DB History with Mike  9/9/2008
-------------------

Papers:
# Michael Stonebraker and Joseph Hellerstein. What Goes Around Comes Around. In "Readings in Database Systems" (aka the Red Book). Read Sections 1-4 (if you know something about XML, you may also enjoy reading Sections 10 and 11; they are classic Stonebraker).
# E.F. Codd. A relational model of data for large shared data banks. Communications of the ACM, 1970. Focus on Sections 1.3 and all of Section 2. 

Ancient History - 1970's
Modern History - 1980's, 1990's

70's debate:
Hierarchical - IBM/IMS, still has more data than any DB today (business data processing, like charles schwabb)
Network - Codasyl - Committee on Data Storage ??? - Implemented as IDS
Relational - System-R (language: SQL), or Ingres (language: Quel)

=Ancient History=
==Hierarchical Model==
Data Model:
-Segment types (objects)
-Segment instances (records)
-Segment types must be a tree

Possible schemas for zoo:
a) Keepers->Animals->Cages works, but repeats cage information: multiple animals in same cage, so repeat cage data
b) Keepers->Cages->Animals works, but repeats cage data for keepers in multiple keepers
c) Keepers->Animals<-Cages doesn't work - it's a graph not a tree, but doesn't require repeated data

In DL-1 - hierarchical segment key describes path down tree to base record.
 - HSK keys are: {(parent key)}*(key of segment)
 - GU command starts you at parent segment
 - GH next in HSK order (doesn't stop at end of your subtree!   Just keeps going through keys until end of DB)
 - GHP - " " " (with restrictions)

Sample query: Find cages that Sam entered
 GU Keeper (name = 'Sam')    // this finds Sam
 until no more
   GHP Cage                  // loops through all cages in Sam's subtree.
                             // Don't use GH here - it will keep reading keys after the subtree!

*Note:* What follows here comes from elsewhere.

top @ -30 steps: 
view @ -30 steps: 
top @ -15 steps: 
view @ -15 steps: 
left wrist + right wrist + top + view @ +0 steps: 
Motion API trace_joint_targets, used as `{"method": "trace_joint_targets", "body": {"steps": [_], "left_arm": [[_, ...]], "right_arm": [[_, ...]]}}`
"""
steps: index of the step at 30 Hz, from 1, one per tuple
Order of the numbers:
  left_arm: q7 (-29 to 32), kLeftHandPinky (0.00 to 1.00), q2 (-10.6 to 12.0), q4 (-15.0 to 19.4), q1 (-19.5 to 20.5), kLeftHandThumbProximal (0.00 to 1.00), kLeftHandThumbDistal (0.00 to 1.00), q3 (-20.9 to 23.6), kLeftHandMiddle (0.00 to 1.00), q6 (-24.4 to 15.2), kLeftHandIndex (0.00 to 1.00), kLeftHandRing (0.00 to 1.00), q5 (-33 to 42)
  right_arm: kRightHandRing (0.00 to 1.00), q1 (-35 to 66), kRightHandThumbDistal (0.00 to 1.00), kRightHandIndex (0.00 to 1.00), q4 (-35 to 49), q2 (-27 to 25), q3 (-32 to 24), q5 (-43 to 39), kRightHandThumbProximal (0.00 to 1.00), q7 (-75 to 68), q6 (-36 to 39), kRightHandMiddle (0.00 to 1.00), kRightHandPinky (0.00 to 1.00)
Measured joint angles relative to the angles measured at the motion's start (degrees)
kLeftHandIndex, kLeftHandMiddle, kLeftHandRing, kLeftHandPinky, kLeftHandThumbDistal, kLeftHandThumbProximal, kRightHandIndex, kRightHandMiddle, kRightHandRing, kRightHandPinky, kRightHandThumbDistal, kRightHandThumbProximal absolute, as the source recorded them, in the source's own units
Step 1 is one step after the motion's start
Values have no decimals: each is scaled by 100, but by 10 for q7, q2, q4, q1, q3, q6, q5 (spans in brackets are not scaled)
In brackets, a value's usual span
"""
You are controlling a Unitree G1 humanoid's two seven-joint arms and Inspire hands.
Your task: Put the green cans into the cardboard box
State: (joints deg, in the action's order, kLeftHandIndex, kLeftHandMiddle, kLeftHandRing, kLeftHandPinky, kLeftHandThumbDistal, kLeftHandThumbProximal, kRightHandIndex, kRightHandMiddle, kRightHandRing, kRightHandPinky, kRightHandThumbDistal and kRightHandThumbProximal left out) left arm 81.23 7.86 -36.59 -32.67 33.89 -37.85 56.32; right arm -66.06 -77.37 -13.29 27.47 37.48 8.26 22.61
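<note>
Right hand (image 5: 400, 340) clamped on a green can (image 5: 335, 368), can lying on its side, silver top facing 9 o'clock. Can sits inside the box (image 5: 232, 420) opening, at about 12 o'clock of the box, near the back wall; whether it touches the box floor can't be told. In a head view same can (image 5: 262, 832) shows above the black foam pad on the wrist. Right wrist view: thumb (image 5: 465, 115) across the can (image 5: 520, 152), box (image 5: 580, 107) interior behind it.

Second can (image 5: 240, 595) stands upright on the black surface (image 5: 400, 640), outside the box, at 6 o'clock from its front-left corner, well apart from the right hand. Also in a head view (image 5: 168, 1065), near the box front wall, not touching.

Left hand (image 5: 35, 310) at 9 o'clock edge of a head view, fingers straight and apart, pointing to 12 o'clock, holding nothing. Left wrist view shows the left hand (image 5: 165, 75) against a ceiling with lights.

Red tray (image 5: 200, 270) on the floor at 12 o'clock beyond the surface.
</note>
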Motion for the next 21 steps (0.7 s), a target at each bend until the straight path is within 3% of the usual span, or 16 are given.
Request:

How did IMS store data?  Index parent segments, but not subtrees.  Performance depends on how you organize data on disk.

Problems w/ IMS:
1) Data redundancy in tree
2) No physical data independence
  - If a storage segment is sequential, you can't insert into it.  Depending on how DBA organizes
    storage structures, you may or may not be able to use certain programs on it.
3) Painful low-level language
4) No logical data independence.  What if pandas have two feeding times per day.  Need to change schema to support multiple feeding times per animal, but have no idea if programs already written for it will still work.  Schemas change all the time for many reasons.  In DL/1, it's hard to know scope of change in programs you wrote.  Student points out that this might be impossible!

==CODASYL==
Let's move from hierarchical to graph-structured one.
Keepers->Animals<-Cages is acceptable now!

Data Model
-Record Types
-Record Instances
-Sets (1:N relationsihps between record types)

Issue: low-level record-oriented interface
Sample query: Find cages that Sam entered
  Find Keeper (name = 'Sam')
  until no more
    Find next Animal in cares_for
      Find parent in lives_in
Annoying - have to loop through space of graphs, keep track of where you are, etc.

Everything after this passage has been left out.